Number of lines with "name" in the data: give that figure by itself.

[[ COLLECTED DATA open ]]

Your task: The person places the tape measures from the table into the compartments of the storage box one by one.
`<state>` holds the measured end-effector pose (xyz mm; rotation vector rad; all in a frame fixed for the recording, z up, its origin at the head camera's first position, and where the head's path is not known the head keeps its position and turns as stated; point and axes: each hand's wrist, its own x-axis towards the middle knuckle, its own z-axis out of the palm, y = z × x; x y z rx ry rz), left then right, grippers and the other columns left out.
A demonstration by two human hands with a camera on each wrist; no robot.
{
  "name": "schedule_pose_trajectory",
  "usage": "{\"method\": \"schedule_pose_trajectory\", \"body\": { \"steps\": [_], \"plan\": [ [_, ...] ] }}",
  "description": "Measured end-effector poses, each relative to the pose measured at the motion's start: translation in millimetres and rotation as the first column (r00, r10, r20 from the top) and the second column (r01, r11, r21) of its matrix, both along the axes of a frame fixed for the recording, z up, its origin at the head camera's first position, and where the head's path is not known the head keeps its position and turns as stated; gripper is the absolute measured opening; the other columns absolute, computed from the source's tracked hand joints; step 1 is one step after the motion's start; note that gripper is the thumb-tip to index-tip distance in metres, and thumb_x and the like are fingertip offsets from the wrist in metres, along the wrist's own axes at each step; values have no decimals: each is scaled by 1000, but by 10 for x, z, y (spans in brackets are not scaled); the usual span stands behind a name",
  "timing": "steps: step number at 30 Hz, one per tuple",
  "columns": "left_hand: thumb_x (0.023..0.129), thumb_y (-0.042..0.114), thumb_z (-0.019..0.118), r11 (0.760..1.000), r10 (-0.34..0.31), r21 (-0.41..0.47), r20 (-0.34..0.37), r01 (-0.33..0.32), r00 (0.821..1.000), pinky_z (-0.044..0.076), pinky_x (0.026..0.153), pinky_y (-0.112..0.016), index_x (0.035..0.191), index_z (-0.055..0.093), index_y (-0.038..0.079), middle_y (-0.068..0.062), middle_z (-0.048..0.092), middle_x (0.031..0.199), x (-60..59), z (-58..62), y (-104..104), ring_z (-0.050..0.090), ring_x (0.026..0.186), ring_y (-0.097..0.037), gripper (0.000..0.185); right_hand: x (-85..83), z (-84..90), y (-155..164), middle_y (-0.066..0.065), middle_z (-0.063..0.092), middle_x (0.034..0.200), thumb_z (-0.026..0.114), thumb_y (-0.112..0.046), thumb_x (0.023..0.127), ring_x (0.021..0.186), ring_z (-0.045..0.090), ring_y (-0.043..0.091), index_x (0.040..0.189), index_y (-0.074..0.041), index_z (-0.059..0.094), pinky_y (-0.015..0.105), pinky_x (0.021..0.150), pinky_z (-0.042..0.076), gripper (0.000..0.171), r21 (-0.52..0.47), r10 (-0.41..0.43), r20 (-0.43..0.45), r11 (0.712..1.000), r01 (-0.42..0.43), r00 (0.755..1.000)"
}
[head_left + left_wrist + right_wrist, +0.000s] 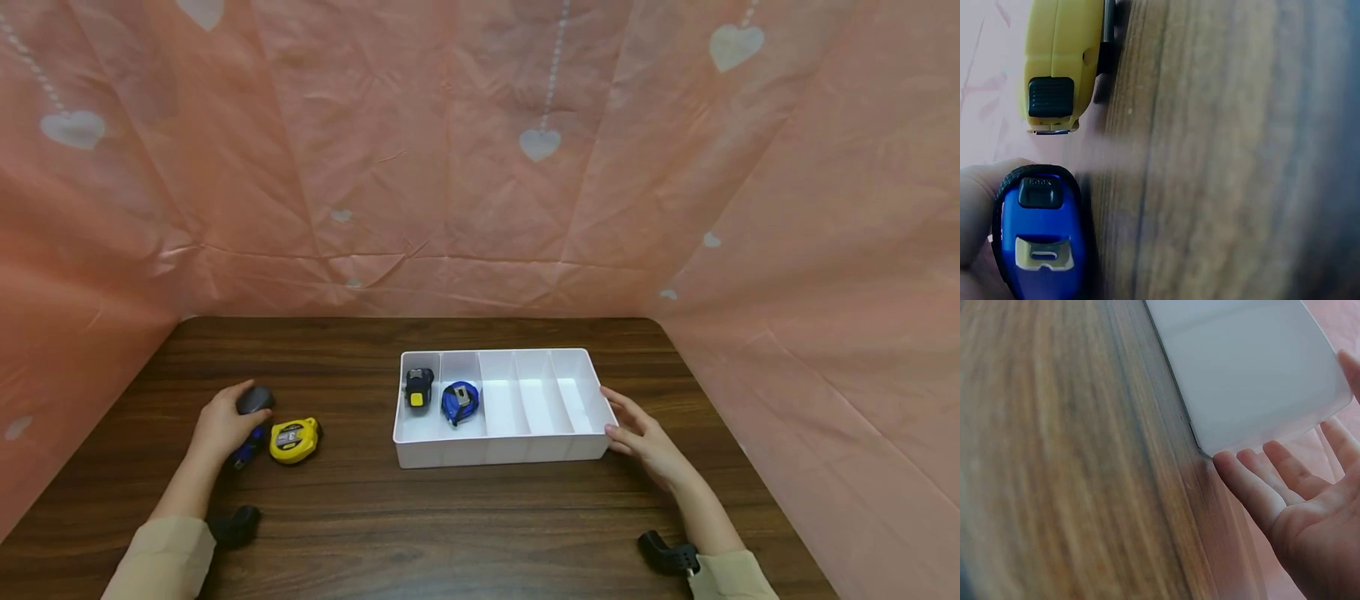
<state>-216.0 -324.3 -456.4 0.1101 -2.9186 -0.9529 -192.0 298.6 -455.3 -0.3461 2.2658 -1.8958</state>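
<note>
My left hand (221, 425) pinches a dark grey rounded thing (255, 400) between thumb and forefinger at the table's left. Just below the hand stands a blue tape measure (246, 450) with a black rim; in the left wrist view this blue tape measure (1044, 250) covers part of the fingers. A yellow tape measure (294, 441) is beside it on the right. My right hand (648, 442) touches the right end of a white divided tray (495, 452) with extended fingers. The tray's leftmost compartment holds a black tape measure (417, 387), the second a blue one (460, 402).
The brown wooden table (420, 533) has a pink cloth (450, 183) with white hearts behind it and at both sides. Black wrist mounts (667, 554) sit at both sleeves. Several thin dividers split the tray crosswise.
</note>
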Motion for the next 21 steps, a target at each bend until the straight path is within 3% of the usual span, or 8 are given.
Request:
{"method": "schedule_pose_trajectory", "body": {
  "steps": [10,21],
  "plan": [
    [91,18,61,999,43,4,42,-43,998,31,93,-66,139,37,-12,-42,31,135,-11,13,1,32,118,-59,61,-2,-8,-4,34,26,145,54,-8,97,108,52,9,149,-3,26,30,83,49,59,4,-3,-1,1000,3,1000],
    [90,18,64,999,47,-5,35,-47,998,32,93,-66,137,40,-13,-42,35,133,-17,48,2,34,117,-58,61,11,11,-14,34,26,144,54,-7,97,108,52,10,149,-2,25,29,83,49,59,1,-5,0,1000,5,1000]
  ]
}}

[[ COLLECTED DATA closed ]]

* **ANSWER BOX**
2